White Dwarf Photometric Fit

Photometric fitting can be done by minimizing the \(\chi^2\) with any method supported by scipy.optimize.minimize(), scipy.optimize.least_squares() or with a Markov chain Monte Carlo method powered by emcee (Foreman-Mackey et al. 2013) with the option to refine the solution with minimize() at the end using the 50-percentile as the initial guess and bounding the fit within N-sigmas uncertainty limit (user-defined). The H and He atmosphere type has little effect on the luminosity above around 6000 K. Below this, the assumption of an H atmosphere for an He atmosphere star will lead to an overestimation in the luminosity, and an underestimation in the distance. Optical spectra are not particularly useful in distinguishing the atmosphere type, because below ~5000 K, absorption lines starts to disappear. However, the broad spectral features, namely the collisionally induced absorption, in the infrared can distinguish the atmosphere type (see Figure 12 of Blouin, Kowalski & Dufour 2017).
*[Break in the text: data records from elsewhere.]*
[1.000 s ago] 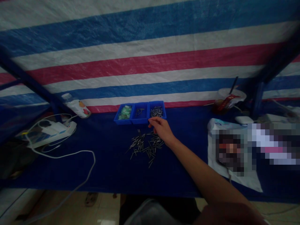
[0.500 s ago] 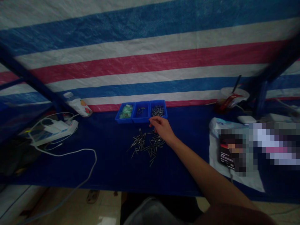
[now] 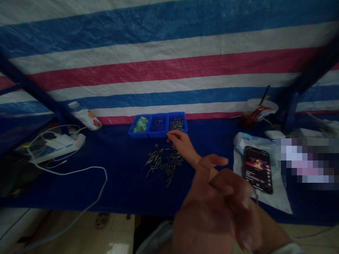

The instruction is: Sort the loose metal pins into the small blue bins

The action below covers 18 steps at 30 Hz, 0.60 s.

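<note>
My right hand [image 3: 180, 141] hovers just in front of the right blue bin [image 3: 185, 124], with its fingertips pinched together. Whatever they hold, if anything, is too small to make out. Below and left of it, a loose heap of thin metal pins [image 3: 156, 158] lies on the blue table. Large and slightly blurred in the foreground, my left hand [image 3: 209, 208] reaches across in front of my right forearm. Its fingers are bent and apart, and nothing shows in them. Small metal parts [image 3: 177, 124] fill the right bin, a few pins lie in the middle bin [image 3: 158, 134], and greenish packets [image 3: 141, 124] are in the left one.
A phone [image 3: 258, 169] lies lit on a white plastic bag [image 3: 278, 201] at the right. Behind it stands a drink cup [image 3: 259, 111] with a straw. At the left are a bottle [image 3: 87, 118], a power strip [image 3: 60, 146] and a trailing white cable [image 3: 103, 169].
My left hand has come into view in the foreground, over my right forearm. My right hand stays pinched near the bins. The view has shifted slightly.
</note>
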Tool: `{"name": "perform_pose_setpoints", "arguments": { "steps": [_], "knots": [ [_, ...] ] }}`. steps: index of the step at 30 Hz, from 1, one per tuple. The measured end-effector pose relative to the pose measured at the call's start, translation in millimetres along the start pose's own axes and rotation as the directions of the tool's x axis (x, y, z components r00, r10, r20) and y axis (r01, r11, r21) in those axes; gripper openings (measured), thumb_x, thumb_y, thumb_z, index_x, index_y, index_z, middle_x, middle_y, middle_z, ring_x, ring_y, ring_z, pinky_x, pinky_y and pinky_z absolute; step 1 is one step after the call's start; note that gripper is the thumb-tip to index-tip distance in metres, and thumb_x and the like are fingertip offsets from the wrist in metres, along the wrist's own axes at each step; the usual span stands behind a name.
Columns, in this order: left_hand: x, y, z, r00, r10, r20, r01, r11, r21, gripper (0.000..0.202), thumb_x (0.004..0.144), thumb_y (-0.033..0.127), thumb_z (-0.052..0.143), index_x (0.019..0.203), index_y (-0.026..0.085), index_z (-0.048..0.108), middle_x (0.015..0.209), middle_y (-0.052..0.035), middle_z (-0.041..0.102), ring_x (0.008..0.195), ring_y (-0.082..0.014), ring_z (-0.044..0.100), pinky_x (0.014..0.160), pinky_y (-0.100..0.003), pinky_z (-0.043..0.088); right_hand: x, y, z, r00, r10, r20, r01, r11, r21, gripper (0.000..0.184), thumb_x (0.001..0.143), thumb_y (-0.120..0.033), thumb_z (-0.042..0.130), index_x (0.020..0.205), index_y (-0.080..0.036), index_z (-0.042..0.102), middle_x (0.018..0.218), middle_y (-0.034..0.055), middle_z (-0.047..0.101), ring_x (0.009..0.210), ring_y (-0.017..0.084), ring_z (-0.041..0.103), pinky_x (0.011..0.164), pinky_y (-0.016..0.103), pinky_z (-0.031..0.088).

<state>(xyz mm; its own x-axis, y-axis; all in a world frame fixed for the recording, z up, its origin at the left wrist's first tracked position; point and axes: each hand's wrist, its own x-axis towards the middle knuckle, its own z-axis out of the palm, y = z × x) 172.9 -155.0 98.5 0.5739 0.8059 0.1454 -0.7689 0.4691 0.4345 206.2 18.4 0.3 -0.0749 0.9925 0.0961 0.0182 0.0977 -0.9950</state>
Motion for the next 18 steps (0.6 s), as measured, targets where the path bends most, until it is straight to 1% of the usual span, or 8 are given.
{"name": "perform_pose_setpoints", "arguments": {
  "steps": [2, 4, 7, 10, 13, 15, 17, 18],
  "knots": [
    [4, 4, 0.8, 1.0, 0.024, 0.007, -0.023, 0.988, -0.151, 0.035, 0.076, 0.027, 0.065, 0.109, 0.026, 0.057, 0.083, 0.0022, 0.051, 0.051, -0.005, 0.046, 0.047, -0.02, 0.034, 0, 0, 1, 1.0, 0.005, -0.001, -0.005, 1.0, 0.002, 0.018, 0.082, -0.034, 0.059, 0.087, -0.019, 0.067, 0.067, -0.0004, 0.064, 0.054, 0.011, 0.051, 0.052, 0.024, 0.039],
    [4, 5, 1.6, 1.0, 0.018, -0.009, -0.02, 0.974, -0.224, 0.03, 0.075, 0.028, 0.061, 0.105, 0.024, 0.058, 0.084, 0.0006, 0.05, 0.051, -0.0055, 0.044, 0.046, -0.02, 0.03, 1, 1, 1, 1.0, 0.004, 0.001, -0.004, 1.0, 0.005, 0.017, 0.081, -0.034, 0.059, 0.086, -0.019, 0.066, 0.066, -0.0007, 0.064, 0.053, 0.011, 0.052, 0.051, 0.024, 0.039],
    [2, 1, 0.9, 1.0, -0.025, 0.001, 0.024, 0.958, -0.286, 0.031, 0.074, 0.03, 0.058, 0.104, 0.022, 0.058, 0.085, -0.0002, 0.049, 0.052, -0.0062, 0.044, 0.046, -0.021, 0.028, 1, 1, 1, 1.0, -0.002, -0.003, 0.002, 1.0, -0.001, 0.016, 0.081, -0.033, 0.06, 0.085, -0.019, 0.067, 0.066, -0.0006, 0.064, 0.053, 0.011, 0.052, 0.051, 0.024, 0.039],
    [2, -4, -1.2, 0.999, -0.044, 0.021, 0.048, 0.947, -0.316, 0.03, 0.076, 0.034, 0.056, 0.103, 0.021, 0.058, 0.084, -0.0003, 0.048, 0.052, -0.0067, 0.044, 0.045, -0.021, 0.029, 0, 1, 1, 1.0, -0.004, -0.002, 0.004, 1.0, -0.009, 0.016, 0.081, -0.033, 0.06, 0.085, -0.019, 0.067, 0.067, -0.0003, 0.065, 0.054, 0.011, 0.053, 0.051, 0.024, 0.039],
    [4, -9, -4.4, 0.998, -0.036, 0.041, 0.048, 0.944, -0.325, 0.024, 0.079, 0.039, 0.057, 0.093, 0.019, 0.057, 0.083, 0.0002, 0.047, 0.053, -0.006, 0.046, 0.045, -0.019, 0.033, 0, 0, 1, 1.0, 0.003, 0.006, -0.002, 1.0, -0.017, 0.014, 0.082, -0.031, 0.059, 0.086, -0.019, 0.067, 0.068, -0.0006, 0.065, 0.055, 0.011, 0.054, 0.053, 0.024, 0.04],
    [6, -18, -9.5, 0.998, -0.006, 0.058, 0.024, 0.948, -0.318, 0.019, 0.077, 0.035, 0.063, 0.079, 0.018, 0.053, 0.079, 0.0019, 0.046, 0.05, -0.0043, 0.046, 0.044, -0.016, 0.035, 0, 0, 2, 1.0, 0.006, 0.009, -0.006, 1.0, -0.029, 0.013, 0.083, -0.029, 0.059, 0.086, -0.019, 0.067, 0.068, -0.0006, 0.066, 0.056, 0.012, 0.055, 0.054, 0.024, 0.041],
    [5, -34, -19.1, 0.993, 0.035, 0.116, 0.0, 0.958, -0.287, 0.029, 0.072, 0.029, 0.071, 0.068, 0.018, 0.045, 0.071, 0.0043, 0.043, 0.046, -0.0024, 0.043, 0.042, -0.014, 0.037, 0, 0, 3, 1.0, 0.001, 0.009, -0.001, 0.999, -0.044, 0.012, 0.084, -0.028, 0.059, 0.086, -0.019, 0.067, 0.069, -0.0002, 0.066, 0.058, 0.012, 0.055, 0.055, 0.024, 0.042],
    [2, -45, -25.6, 0.986, 0.011, 0.165, 0.031, 0.968, -0.248, 0.035, 0.07, 0.029, 0.075, 0.065, 0.018, 0.042, 0.067, 0.0052, 0.042, 0.043, -0.0026, 0.043, 0.043, -0.015, 0.039, 0, 0, 3, 1.0, -0.006, 0.01, 0.007, 0.999, -0.05, 0.012, 0.084, -0.027, 0.059, 0.086, -0.019, 0.067, 0.07, 0.0, 0.067, 0.058, 0.012, 0.056, 0.055, 0.024, 0.042]
  ]
}}
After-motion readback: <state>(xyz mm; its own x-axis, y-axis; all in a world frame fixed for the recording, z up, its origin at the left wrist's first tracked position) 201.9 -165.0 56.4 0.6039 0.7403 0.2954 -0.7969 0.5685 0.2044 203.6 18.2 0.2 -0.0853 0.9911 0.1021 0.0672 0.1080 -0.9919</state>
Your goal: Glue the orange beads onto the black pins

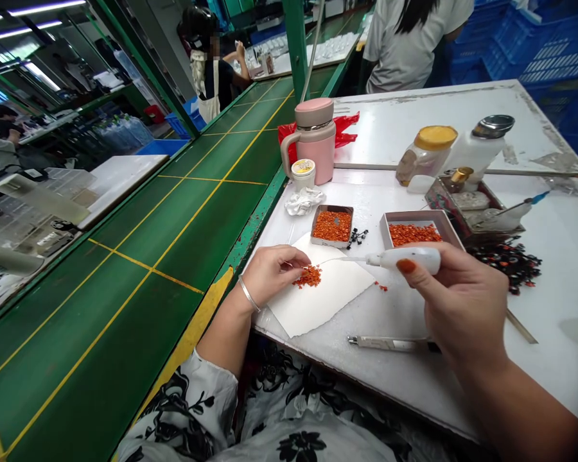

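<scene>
Orange beads [309, 277] lie heaped on white paper [325, 311]; a white pen tool [404, 260] points across it.

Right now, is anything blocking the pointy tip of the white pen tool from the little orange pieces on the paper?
Nothing visible does. Only a bare white paper sheet lies between the thin tip of the white pen-shaped tool, held in the right hand, and the pile of small orange pieces.

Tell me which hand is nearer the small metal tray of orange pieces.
Left. The left hand is just below and left of the small metal tray, on white paper; the right hand is off to the tray's right, holding a white handheld tool.
</scene>
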`<state>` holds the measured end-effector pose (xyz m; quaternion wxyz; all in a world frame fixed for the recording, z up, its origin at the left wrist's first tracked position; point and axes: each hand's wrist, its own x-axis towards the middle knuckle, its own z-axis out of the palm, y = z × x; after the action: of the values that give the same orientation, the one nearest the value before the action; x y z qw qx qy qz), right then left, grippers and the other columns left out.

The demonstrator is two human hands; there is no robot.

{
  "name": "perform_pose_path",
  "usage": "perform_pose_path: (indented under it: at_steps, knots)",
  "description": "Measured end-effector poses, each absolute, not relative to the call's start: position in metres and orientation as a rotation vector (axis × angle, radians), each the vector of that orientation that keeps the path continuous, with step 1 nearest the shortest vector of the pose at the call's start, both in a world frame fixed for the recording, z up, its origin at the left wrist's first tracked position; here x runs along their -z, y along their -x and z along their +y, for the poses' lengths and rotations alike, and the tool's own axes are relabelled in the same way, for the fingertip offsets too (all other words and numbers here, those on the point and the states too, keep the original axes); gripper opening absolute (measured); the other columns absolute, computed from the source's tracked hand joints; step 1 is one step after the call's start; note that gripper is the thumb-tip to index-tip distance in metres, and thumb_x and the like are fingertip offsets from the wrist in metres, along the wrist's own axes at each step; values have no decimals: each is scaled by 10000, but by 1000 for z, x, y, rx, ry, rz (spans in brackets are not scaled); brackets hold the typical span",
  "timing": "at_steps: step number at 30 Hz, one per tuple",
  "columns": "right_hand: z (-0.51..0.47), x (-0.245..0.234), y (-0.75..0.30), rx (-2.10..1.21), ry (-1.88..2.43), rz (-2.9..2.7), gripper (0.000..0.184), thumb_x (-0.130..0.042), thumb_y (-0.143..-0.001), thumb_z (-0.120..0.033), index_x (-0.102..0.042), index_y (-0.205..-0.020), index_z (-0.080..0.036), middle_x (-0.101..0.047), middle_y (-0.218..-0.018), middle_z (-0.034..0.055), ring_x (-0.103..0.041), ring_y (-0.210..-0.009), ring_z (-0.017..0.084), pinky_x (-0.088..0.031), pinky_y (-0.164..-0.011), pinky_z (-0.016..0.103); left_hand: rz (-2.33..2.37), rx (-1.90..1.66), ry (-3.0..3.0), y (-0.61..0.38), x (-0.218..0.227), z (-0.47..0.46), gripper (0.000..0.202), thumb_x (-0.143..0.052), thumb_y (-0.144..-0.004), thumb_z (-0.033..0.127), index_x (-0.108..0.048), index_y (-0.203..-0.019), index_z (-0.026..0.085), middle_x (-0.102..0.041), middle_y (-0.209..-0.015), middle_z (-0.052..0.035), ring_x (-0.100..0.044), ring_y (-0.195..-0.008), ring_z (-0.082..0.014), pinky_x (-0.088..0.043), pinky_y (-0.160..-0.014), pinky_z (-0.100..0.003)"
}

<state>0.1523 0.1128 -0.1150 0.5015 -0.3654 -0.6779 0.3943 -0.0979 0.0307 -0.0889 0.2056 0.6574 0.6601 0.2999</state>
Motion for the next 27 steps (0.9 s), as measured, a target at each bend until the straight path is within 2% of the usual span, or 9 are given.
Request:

Therefore, readers are reminded to pay particular care when you arrive at a low temperature solution with only optical data. Since it is only possible to fit for \(n-1\) variables, if there are only two photometric bands, it is only possible to fit for a temperature (and luminosity) with an assumed surface gravity and a known distance. With three bands, it is mathematically possible to solve for an extra parameter, i.e. assuming a surface gravity and fit for the temperature and distance, or assuming a distance and fit for the temperature and surface gravity. This argument does not apply to fitting with or without interstellar reddening because it is merely a one-to-one lookup value that is a only a function of distance. When studying a population of WDs that are fitted for the distance, we should compare the photometric distance to the distances measured from other means, e.g. astrometry, spectroscopic distance etc. in order to assess the bias in the fit (e.g. Section 3.2.2 in Rowell & Hambly 2011).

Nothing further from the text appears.